Beatriz va rumiando su enfado de vuelta a casa y se asombra de que nadie subraye la importancia de la profesión que ha decidido ejercer. Y le da rabia no haber sabido defender su decisión y haber dejado que las palabras de sus padres y de las personas que se ha encontrado por el barrio la desanimaran. De repente, se le ocurre la respuesta para sus padres. Y cuando vuelve a casa se los encuentra un poco cabizbajos, arrepentidos quizá por el comentario que le habían lanzado al escuchar la noticia. Beatriz les dice:

-He dado un paseo por el barrio, me he encontrado con unas veinte personas y todas me han felicitado pero cuando les he dicho lo que pensaba estudiar han pensado (aunque algunos no me lo hayan dicho) lo mismo que vosotros. Y he pensado: “Ya está bien de pensar que ser maestro es una chorrada, que Magisterio no es una buena carrera. De los maestros y maestras depende mucho el futuro de nuestra sociedad y si hay gente con vocación, con buenas notas y con un gran sentido del esfuerzo y el trabajo que quieren hacer esta carrera mejor para todos, mejor para nuestros niños, sus padres, sus abuelos, la sociedad”. Y he pensado que seríamos una sociedad mejor si pensáramos que ser maestro o estudiar Magisterio es genial. Y no lo que me habéis dicho todos.

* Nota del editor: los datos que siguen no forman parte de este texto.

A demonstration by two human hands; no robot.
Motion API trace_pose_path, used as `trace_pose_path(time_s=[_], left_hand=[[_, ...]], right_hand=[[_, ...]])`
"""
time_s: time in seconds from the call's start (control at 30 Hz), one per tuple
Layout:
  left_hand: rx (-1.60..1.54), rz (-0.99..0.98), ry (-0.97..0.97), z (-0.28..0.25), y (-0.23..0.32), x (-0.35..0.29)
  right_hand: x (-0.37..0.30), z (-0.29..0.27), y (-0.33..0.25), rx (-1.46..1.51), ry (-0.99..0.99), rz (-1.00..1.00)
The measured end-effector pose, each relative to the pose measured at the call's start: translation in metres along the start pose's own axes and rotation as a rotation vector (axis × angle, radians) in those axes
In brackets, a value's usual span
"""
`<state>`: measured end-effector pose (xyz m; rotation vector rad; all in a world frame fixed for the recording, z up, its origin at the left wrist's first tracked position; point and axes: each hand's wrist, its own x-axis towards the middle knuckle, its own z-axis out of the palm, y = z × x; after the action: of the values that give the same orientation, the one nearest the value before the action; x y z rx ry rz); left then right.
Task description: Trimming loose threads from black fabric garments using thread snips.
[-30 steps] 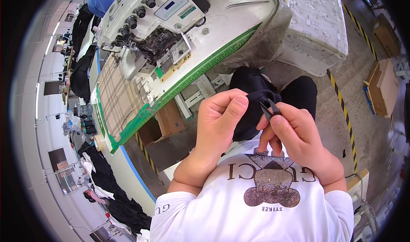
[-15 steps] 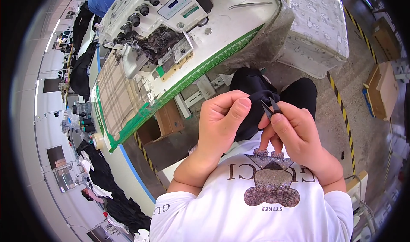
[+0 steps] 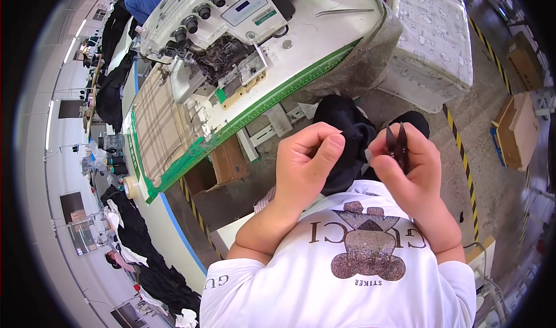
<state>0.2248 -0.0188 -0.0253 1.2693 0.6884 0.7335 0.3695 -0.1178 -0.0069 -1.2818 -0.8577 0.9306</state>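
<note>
My left hand [image 3: 304, 166] is closed, thumb against forefinger, pinching the edge of a black piece of fabric [image 3: 358, 138] above my lap. Opposite it, my right hand [image 3: 412, 174] is wrapped round small dark thread snips [image 3: 397, 141], whose two pointed blades stick up apart from each other. The thumb and forefinger of that hand also come together beside the cloth; whether they grip a bit of it or a thread is too small to tell. Below the hands, the fabric blends with my dark trousers.
Ahead on the left stands a white overlock sewing machine [image 3: 231, 21] on a green-edged table [image 3: 307, 44]. Metal tweezers [image 3: 344, 11] lie on that table. A box wrapped in patterned plastic [image 3: 431, 44] is at the far right, with an open cardboard box [image 3: 517, 128] beyond it.
My right hand has moved slightly right, away from the left hand, and the snips have turned more upright, off the cloth. My left hand stays almost in place.
</note>
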Motion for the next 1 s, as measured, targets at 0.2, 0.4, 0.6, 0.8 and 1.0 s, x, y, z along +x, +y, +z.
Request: trace_pose_path(time_s=[0.2,0.4,0.6,0.8,1.0], left_hand=[[0.089,0.102,-0.047,0.004,0.003,-0.001],[0.139,0.115,-0.074,0.006,0.003,0.0],[-0.011,0.064,-0.068,-0.003,-0.004,-0.001],[-0.001,0.0,-0.04,0.002,-0.001,0.002],[0.041,0.04,-0.073,0.004,-0.002,0.004]], right_hand=[[0.007,0.006,0.003,-0.268,0.125,-0.073],[0.012,0.005,0.012,-0.566,0.121,-0.399],[0.042,-0.04,0.036,-0.859,0.606,-0.251],[0.011,-0.033,0.0,0.156,0.007,0.173],[-0.003,-0.016,-0.019,0.36,-0.266,0.455]])
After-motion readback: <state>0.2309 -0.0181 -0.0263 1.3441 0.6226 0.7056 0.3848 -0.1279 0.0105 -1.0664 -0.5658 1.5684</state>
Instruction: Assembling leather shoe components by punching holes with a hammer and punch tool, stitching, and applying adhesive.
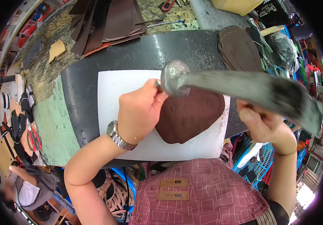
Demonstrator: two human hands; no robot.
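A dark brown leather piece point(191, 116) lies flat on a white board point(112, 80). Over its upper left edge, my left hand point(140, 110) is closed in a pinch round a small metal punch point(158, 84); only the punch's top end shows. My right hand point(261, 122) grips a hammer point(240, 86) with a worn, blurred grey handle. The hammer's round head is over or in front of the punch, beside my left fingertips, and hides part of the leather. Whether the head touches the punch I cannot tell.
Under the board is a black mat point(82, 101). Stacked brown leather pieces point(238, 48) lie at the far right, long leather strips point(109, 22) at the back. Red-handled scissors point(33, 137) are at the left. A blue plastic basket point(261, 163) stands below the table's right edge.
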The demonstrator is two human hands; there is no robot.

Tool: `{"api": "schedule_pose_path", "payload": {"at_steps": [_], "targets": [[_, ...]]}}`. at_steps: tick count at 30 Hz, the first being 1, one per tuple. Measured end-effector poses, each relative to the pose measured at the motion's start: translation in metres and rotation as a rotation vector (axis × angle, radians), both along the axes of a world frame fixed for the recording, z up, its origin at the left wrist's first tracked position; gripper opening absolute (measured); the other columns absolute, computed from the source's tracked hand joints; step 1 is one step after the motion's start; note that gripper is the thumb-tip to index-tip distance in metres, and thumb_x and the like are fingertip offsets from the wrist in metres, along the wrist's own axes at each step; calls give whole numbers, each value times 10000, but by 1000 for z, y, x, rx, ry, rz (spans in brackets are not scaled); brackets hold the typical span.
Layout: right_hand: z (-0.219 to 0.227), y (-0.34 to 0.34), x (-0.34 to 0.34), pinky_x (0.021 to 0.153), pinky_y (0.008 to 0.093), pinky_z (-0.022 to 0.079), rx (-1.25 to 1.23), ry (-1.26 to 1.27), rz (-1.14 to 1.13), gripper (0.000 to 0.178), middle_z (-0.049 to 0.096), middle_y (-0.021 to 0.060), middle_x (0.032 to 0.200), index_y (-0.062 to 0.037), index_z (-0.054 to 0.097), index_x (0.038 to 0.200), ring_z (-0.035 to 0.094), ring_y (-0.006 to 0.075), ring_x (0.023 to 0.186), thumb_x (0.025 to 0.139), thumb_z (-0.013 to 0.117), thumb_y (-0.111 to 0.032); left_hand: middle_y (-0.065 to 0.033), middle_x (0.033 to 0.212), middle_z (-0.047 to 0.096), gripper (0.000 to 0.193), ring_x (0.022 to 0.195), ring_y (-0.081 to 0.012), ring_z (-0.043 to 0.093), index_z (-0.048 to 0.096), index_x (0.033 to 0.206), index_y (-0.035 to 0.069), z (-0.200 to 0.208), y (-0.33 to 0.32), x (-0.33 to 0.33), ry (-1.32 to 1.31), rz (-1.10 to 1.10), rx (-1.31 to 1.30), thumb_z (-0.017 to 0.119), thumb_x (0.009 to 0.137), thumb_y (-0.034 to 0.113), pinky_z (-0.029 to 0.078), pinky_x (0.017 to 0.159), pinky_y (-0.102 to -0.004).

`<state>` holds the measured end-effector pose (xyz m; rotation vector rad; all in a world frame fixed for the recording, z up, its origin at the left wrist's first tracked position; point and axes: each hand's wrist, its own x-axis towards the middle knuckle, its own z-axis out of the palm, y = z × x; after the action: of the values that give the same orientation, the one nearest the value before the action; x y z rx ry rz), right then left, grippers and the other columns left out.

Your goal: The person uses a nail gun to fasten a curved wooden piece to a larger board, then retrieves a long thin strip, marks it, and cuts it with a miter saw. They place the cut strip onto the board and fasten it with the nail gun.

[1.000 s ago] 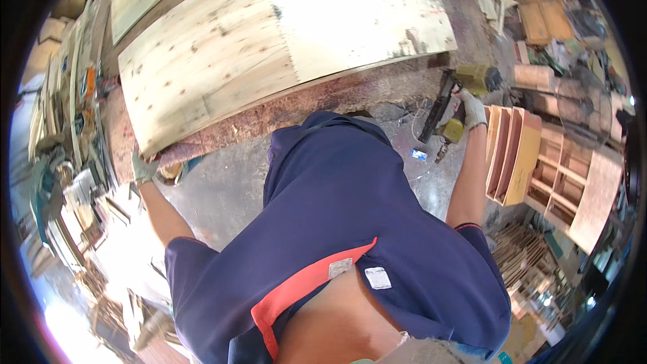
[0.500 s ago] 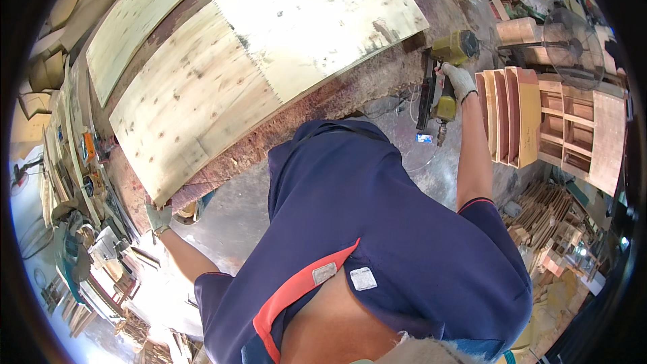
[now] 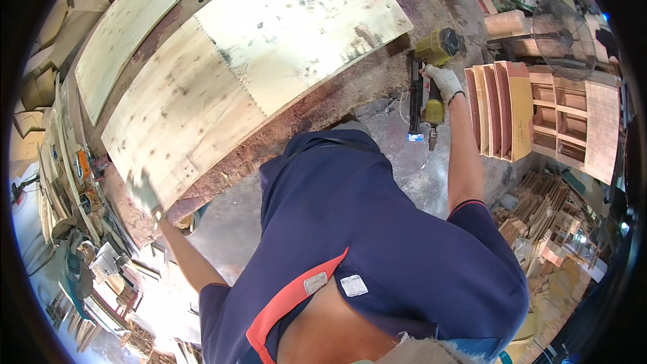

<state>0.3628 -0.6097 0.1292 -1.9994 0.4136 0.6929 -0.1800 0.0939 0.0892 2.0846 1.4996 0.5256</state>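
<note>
My right hand [image 3: 444,83], in a pale work glove, grips the handle of a yellow-green and black pneumatic nail gun [image 3: 433,47]. The tool hangs beyond the right end of the bench, with an air fitting at its lower end. My left hand [image 3: 143,193], gloved too, is at the near left corner of a long plywood board [image 3: 182,101]; it is smeared by motion, but the fingers look stretched out and apart. Whether it touches the board I cannot tell. The board lies along the front of a stained workbench [image 3: 317,111] and has a jagged seam across its middle.
Behind lies a second plywood sheet [image 3: 135,30]. To the right stand several upright wooden panels [image 3: 502,111], a compartmented wooden frame [image 3: 573,118] and a fan [image 3: 563,37]. Wood offcuts [image 3: 539,205] are piled at the lower right. Tools and timber strips crowd the left side.
My left hand has risen from the board's lower left corner and its fingers have spread. The nail gun stays in my right hand. The whole view has shifted slightly.
</note>
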Motion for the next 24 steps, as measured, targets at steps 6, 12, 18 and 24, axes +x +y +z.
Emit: {"api": "schedule_pose_path", "payload": {"at_steps": [6, 12, 18, 24], "targets": [[-2, -1, 0, 476, 342, 493, -106, -21, 46, 239, 673, 66, 751, -39, 701, 954, 635, 178, 526, 859, 740, -255, -164, 1320, 631, 630, 1266, -293, 571, 649, 1266, 57, -26, -274, 295, -186, -799, 29, 857, 771, 387, 512, 1008, -420], [1, -5, 5, 471, 328, 500, -73, -240, 338, 191, 689, 95, 713, 23, 696, 958, 640, 170, 480, 876, 655, -145, -166, 1576, 386, 824, 1503, -373, 278, 453, 1472, 47, -22, -420, 458, 95, -1134, 170, 782, 785, 363, 240, 1232, -491], [11, -24, 28, 817, 507, 546, -499, -533, 953, 377, 704, 250, 954, -43, 689, 1085, 657, 452, 972, 740, 727, -190, -153, 1576, 391, 808, 1498, -395, 281, 465, 1463, 59, -59, -429, 478, 189, -1101, 332, 779, 757, 298, 213, 1235, -534], [36, -13, 53, 773, 481, 554, -494, -653, 1490, 801, 656, 119, 1192, -279, 376, 1538, 684, 364, 958, 816, 668, -93, -147, 1577, 399, 783, 1484, -390, 315, 464, 1473, 70, -59, -427, 478, 217, -1096, 302, 761, 777, 272, 217, 1235, -522]]}}
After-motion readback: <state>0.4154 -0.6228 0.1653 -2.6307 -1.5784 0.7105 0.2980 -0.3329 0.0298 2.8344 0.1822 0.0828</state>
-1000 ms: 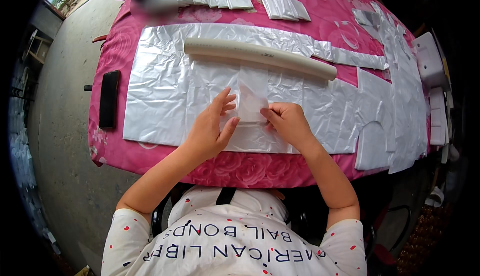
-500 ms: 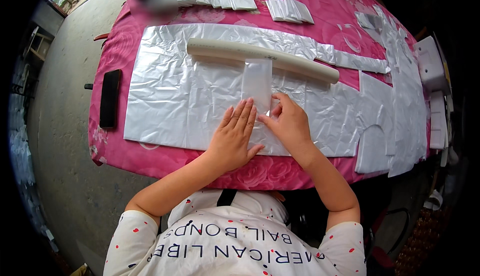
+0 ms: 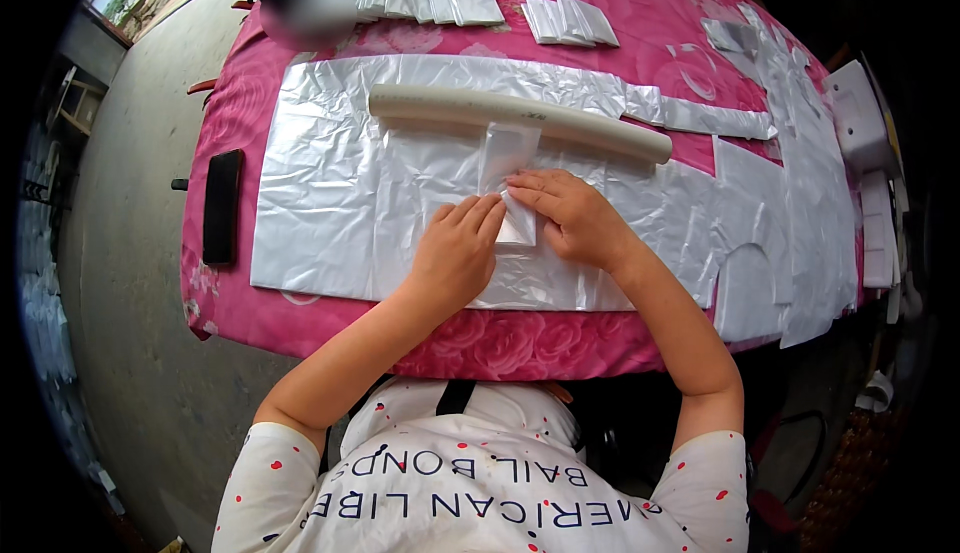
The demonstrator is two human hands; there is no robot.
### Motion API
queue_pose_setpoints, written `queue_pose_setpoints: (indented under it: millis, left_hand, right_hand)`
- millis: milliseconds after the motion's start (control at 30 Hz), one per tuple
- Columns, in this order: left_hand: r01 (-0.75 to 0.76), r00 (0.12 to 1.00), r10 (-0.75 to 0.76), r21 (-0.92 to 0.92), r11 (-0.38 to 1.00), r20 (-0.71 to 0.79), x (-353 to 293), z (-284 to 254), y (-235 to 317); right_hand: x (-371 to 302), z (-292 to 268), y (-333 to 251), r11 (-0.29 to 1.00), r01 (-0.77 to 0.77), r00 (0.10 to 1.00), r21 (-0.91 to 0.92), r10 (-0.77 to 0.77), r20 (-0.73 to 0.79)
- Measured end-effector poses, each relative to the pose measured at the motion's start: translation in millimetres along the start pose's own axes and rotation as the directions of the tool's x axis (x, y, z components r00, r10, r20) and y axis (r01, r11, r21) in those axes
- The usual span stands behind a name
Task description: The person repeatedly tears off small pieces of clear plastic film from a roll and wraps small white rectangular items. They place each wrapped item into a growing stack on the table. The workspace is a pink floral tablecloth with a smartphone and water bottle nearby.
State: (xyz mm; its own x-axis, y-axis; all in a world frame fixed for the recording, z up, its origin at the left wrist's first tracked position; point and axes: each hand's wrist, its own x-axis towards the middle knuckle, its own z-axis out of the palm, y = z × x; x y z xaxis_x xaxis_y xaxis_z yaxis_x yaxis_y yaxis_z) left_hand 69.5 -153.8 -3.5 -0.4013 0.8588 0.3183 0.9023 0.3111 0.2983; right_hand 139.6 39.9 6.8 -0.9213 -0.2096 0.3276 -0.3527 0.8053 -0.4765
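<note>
Fingertips of our left hand [image 3: 456, 253] rest bent at the left edge of a narrow, translucent plastic strip [image 3: 510, 148]; our right hand [image 3: 572, 217] bunches its fingers on it, and we cannot tell of either whether it pinches or only presses. We judge the strip, lying on a wrinkled silvery-white plastic sheet [image 3: 320, 203], partly folded, its far end unfolded near the long cream-coloured cylindrical tube [image 3: 500, 106]. Beyond, small folded silvery-white plastic packets [image 3: 465, 5] look finished.

Left fingers [image 3: 487, 213] and right fingers [image 3: 530, 186] touch a translucent plastic strip [image 3: 507, 155] near a pale tube [image 3: 440, 103].
</note>
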Motion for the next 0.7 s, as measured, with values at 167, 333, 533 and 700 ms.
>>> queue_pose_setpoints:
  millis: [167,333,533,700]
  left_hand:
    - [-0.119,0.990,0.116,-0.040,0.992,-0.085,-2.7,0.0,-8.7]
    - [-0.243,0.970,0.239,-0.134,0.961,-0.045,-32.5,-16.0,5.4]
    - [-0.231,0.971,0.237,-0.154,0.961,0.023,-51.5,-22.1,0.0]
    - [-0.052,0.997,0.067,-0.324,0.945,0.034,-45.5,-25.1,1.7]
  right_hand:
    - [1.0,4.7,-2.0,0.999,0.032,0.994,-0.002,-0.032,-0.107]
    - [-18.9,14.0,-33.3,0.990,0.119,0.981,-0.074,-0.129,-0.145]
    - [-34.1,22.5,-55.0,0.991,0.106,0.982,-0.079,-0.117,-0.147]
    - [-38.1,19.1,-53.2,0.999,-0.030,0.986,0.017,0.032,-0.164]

Como nos decía Carles Capdevila, cuando empezó a dirigir el periódico Ara, le felicitaron y le dijeron que pensaban que “iba a ir fatal “porque como venías de hacer la cosita esa de los niños”. Si tú eres un periodista de economía, que por cierto has dicho mentiras mientras el mundo se hundía, eres alguien respetable, si eres periodista de temas de educación te dicen: “Pobrecito, todavía estás con la cosita de los niños”…” Esto le lleva a decir que “la gente confunde el tamaño de los niños con el tamaño de la responsabilidad que tenemos maestros, padres y profesores. Es importante que reivindiquemos que no hay nada más importante que ser maestro, por eso os pido hoy que por la mañana os levantéis y agradezcáis a los maestros el trabajo que hacen”.